*WHAT YOU HAVE TO DO*.
Here are some records. Transcribe all of them exactly.

*DATA LISTING*.
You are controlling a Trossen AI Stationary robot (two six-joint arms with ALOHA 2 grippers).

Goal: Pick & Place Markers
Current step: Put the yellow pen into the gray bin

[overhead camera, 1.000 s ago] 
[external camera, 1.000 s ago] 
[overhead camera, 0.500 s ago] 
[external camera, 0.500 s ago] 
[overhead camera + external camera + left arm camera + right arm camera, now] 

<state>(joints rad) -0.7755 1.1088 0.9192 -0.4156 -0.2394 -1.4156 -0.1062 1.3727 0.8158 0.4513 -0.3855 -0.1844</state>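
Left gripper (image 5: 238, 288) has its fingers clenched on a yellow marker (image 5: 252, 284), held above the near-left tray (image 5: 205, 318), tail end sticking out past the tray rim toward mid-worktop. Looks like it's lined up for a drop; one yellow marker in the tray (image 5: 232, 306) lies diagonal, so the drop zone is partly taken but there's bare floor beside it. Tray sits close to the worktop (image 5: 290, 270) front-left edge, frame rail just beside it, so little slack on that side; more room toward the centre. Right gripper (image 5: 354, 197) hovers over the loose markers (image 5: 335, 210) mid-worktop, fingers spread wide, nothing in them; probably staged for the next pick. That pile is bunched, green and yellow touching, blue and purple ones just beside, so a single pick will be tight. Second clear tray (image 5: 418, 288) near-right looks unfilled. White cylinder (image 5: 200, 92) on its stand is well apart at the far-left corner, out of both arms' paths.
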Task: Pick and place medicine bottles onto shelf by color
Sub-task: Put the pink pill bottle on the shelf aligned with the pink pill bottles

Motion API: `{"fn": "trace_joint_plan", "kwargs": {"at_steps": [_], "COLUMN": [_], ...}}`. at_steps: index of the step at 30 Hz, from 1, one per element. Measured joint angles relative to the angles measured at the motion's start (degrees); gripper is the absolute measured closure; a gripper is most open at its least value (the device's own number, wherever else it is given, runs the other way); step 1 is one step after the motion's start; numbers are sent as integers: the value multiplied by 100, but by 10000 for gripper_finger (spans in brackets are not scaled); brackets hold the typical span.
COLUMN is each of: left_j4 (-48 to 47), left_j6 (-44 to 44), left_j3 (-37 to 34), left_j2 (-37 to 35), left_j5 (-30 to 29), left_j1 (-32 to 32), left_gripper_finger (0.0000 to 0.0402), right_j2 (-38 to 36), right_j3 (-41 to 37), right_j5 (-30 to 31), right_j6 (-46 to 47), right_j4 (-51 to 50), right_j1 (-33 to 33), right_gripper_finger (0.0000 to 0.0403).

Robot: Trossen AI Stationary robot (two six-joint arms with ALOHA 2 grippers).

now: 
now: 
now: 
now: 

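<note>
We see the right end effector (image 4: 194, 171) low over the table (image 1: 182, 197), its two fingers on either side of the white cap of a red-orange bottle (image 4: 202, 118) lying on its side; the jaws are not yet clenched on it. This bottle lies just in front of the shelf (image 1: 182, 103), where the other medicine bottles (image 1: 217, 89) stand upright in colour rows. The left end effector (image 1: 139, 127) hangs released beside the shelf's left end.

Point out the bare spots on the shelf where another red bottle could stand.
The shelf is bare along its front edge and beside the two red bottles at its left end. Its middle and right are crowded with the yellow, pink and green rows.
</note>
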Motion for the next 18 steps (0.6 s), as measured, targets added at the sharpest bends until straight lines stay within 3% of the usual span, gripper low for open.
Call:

*RESPONSE AREA*.
You are controlling a Trossen AI Stationary robot (two six-joint arms with ALOHA 2 grippers).

Goal: Pick & Place Markers
Current step: Put the yellow pen into the gray bin

[overhead camera, 1.000 s ago] 
[external camera, 1.000 s ago] 
[overhead camera, 0.500 s ago] 
[external camera, 0.500 s ago] 
[overhead camera + external camera + left arm camera + right arm camera, now] 

<state>(joints rad) -0.7755 1.1088 0.9192 -0.4156 -0.2394 -1.4156 -0.1062 1.3727 0.8158 0.4513 -0.3855 -0.1844</state>
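Left gripper (image 5: 238, 288) has its fingers clenched on a yellow marker (image 5: 252, 284), held above the near-left tray (image 5: 205, 318), tail end sticking out past the tray rim toward mid-worktop. Looks like it's lined up for a drop; one yellow marker in the tray (image 5: 232, 306) lies diagonal, so the drop zone is partly taken but there's bare floor beside it. Tray sits close to the worktop (image 5: 290, 270) front-left edge, frame rail just beside it, so little slack on that side; more room toward the centre. Right gripper (image 5: 354, 197) hovers over the loose markers (image 5: 335, 210) mid-worktop, fingers spread wide, nothing in them; probably staged for the next pick. That pile is bunched, green and yellow touching, blue and purple ones just beside, so a single pick will be tight. Second clear tray (image 5: 418, 288) near-right looks unfilled. White cylinder (image 5: 200, 92) on its stand is well apart at the far-left corner, out of both arms' paths.
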Task: Pick and place medicine bottles onto shelf by color
Sub-task: Put the pink pill bottle on the shelf aligned with the pink pill bottles

Motion API: `{"fn": "trace_joint_plan", "kwargs": {"at_steps": [_], "COLUMN": [_], ...}}`. at_steps: index of the step at 30 Hz, from 1, one per element. Measured joint angles relative to the angles measured at the motion's start (degrees); gripper is the absolute measured closure; a gripper is most open at its least value (the device's own number, wherever else it is given, runs the other way); step 1 is one step after the motion's start; numbers are sent as integers: the value multiplied by 100, but by 10000 for gripper_finger (spans in brackets are not scaled); brackets hold the typical span.
COLUMN is each of: left_j4 (-48 to 47), left_j6 (-44 to 44), left_j3 (-37 to 34), left_j2 (-37 to 35), left_j5 (-30 to 29), left_j1 (-32 to 32), left_gripper_finger (0.0000 to 0.0402), right_j2 (-38 to 36), right_j3 (-41 to 37), right_j5 (-30 to 31), right_j6 (-46 to 47), right_j4 (-51 to 50), right_j1 (-33 to 33), right_gripper_finger (0.0000 to 0.0403).

Robot: Trossen AI Stationary robot (two six-joint arms with ALOHA 2 grippers).

now: 
now: 
now: 
now: 

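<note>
We see the right end effector (image 4: 194, 171) low over the table (image 1: 182, 197), its two fingers on either side of the white cap of a red-orange bottle (image 4: 202, 118) lying on its side; the jaws are not yet clenched on it. This bottle lies just in front of the shelf (image 1: 182, 103), where the other medicine bottles (image 1: 217, 89) stand upright in colour rows. The left end effector (image 1: 139, 127) hangs released beside the shelf's left end.

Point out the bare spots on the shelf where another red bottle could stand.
The shelf is bare along its front edge and beside the two red bottles at its left end. Its middle and right are crowded with the yellow, pink and green rows.
</note>
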Motion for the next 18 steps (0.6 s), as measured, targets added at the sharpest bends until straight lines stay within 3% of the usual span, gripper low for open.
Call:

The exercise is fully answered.